Every line from the first one in the listing down to the line with "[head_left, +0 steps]" should be restated word for word.

◇ ◇ ◇ ◇

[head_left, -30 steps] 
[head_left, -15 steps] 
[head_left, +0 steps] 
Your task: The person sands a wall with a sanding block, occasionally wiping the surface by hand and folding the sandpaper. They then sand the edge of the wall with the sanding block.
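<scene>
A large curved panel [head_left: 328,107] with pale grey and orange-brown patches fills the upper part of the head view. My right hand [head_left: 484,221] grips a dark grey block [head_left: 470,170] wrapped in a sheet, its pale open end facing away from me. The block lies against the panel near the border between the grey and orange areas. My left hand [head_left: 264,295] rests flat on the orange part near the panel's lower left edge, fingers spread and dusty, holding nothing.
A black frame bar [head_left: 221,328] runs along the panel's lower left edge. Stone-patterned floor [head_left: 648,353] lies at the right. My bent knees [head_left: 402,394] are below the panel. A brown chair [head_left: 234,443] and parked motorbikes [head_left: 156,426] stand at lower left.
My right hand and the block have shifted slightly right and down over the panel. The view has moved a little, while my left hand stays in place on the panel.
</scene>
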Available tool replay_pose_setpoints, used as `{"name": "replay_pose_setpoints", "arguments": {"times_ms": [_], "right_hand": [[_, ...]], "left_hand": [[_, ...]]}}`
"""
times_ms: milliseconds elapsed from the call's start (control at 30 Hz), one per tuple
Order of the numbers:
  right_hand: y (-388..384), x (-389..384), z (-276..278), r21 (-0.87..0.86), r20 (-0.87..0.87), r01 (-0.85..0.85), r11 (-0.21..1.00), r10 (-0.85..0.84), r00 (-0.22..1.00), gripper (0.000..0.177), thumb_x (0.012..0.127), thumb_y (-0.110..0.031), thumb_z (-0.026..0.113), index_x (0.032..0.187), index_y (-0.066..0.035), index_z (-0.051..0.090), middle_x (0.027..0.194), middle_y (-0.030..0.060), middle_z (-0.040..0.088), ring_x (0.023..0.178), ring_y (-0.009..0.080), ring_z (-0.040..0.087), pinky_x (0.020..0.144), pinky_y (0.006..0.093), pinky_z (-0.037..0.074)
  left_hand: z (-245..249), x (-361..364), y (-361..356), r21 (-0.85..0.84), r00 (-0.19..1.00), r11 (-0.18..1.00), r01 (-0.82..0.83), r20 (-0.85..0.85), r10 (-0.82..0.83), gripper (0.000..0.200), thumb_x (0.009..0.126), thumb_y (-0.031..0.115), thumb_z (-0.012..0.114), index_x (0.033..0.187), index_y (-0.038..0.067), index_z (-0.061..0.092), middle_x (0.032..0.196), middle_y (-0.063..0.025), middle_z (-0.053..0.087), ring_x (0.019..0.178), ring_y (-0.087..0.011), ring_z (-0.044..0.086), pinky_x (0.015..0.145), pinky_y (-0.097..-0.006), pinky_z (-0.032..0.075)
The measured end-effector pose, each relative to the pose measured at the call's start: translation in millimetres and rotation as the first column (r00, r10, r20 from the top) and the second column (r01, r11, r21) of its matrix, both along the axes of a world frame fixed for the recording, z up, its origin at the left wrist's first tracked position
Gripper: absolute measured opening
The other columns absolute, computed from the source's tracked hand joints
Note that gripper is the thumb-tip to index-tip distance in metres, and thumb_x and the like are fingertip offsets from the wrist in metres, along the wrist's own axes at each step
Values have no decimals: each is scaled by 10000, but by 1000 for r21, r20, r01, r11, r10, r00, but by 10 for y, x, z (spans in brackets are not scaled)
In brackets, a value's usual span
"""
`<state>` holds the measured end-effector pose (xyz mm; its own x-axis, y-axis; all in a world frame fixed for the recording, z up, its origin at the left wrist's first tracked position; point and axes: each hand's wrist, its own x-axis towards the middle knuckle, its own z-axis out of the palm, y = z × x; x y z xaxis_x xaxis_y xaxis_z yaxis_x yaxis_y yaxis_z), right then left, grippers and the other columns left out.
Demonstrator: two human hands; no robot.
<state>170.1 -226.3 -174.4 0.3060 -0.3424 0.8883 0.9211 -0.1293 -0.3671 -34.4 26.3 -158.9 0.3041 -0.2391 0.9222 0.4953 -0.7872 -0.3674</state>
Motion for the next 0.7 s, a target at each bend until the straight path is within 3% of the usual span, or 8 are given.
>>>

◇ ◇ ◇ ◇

RESPONSE BELOW:
[head_left, -30 steps] 
[head_left, -15 steps] 
[head_left, +0 steps] 

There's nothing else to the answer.